Juin: mise en place dans toute la Libye d'une garde populaire dont la mission exclusive est la surveillance attentive des mosquées, de ceux qui s'y rassemblent, du contenu des sermons: une tentative claire d'empêcher les islamistes de constituer des réseaux à partir des lieux de culte.

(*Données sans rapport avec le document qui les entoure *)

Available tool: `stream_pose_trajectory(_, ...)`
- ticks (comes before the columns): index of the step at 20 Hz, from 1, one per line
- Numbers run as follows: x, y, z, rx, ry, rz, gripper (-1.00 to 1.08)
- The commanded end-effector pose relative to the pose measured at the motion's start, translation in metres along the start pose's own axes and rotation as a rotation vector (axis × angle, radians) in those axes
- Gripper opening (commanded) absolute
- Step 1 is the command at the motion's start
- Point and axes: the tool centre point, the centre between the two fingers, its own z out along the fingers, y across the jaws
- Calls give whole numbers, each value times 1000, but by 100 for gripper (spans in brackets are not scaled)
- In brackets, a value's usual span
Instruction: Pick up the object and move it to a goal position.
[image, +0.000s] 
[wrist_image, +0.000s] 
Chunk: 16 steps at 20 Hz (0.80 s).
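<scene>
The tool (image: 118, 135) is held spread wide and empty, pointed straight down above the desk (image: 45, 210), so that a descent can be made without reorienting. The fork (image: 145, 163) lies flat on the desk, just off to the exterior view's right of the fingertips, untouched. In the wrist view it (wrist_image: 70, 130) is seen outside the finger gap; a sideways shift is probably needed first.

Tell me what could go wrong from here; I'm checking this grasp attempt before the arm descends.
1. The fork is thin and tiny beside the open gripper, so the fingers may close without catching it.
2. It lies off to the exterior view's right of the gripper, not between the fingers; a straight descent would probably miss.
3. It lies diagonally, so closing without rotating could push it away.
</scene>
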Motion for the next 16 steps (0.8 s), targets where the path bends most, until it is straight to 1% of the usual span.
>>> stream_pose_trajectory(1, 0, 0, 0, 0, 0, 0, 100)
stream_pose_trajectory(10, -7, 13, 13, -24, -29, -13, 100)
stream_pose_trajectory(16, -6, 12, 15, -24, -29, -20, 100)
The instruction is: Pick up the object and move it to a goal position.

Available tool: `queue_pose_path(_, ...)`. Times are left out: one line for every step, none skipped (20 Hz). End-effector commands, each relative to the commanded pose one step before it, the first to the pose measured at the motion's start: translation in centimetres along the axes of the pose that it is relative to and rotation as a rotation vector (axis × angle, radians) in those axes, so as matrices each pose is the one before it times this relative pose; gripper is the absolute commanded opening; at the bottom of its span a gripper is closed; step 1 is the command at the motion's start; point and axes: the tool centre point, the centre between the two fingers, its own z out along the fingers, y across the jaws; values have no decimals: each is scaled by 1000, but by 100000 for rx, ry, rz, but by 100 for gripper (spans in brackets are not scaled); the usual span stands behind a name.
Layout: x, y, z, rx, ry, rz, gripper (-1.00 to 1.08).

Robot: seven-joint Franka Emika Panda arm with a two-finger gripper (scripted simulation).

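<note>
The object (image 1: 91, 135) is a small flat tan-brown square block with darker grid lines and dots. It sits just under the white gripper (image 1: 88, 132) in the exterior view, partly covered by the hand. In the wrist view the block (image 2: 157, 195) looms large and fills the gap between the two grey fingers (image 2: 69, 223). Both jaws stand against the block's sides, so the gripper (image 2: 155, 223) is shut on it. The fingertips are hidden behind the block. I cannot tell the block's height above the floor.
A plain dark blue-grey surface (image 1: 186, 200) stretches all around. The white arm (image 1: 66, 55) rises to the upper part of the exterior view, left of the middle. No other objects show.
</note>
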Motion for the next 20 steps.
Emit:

Juillet: Kadhafi ne renonce pas à jouer un rôle sur la scène islamique et réunit à Tripoli le Commandement populaire islamique International, organisme parallèle au Da'oua dont nous avons parlé plus haut: le secrétariat général des deux structures étant occupé par la même personne. Des discours enflammés et un résultat concret: renforcer et faire jouer un rôle plus important au bras extérieur du Commandement, le Centre mondial de recherche islamique, implanté à Malte.

Dans un discours prononcé devant des mouvements de jeunesse, Kadhafi appelle à "décapiter et massacrer" les militants des groupes islamistes, PLI, Jihad, Tabligh, al-Da'oua, etc., à les traiter "comme des loups, des renards, des scorpions".

Septembre: grande réception à Tripoli pour la 4e conférence générale d'al-Da'oua, qui coïncide avec son 20e anniversaire. Plus de 500 uléma, venus du monde entier, sont réunis et votent une motion finale de soutien aux musulmans en lutte au sud des Philippines, au Kashmir, à Sri Lanka, en Chine, en URSS, en Yougoslavie, en Albanie et en Afrique du Sud.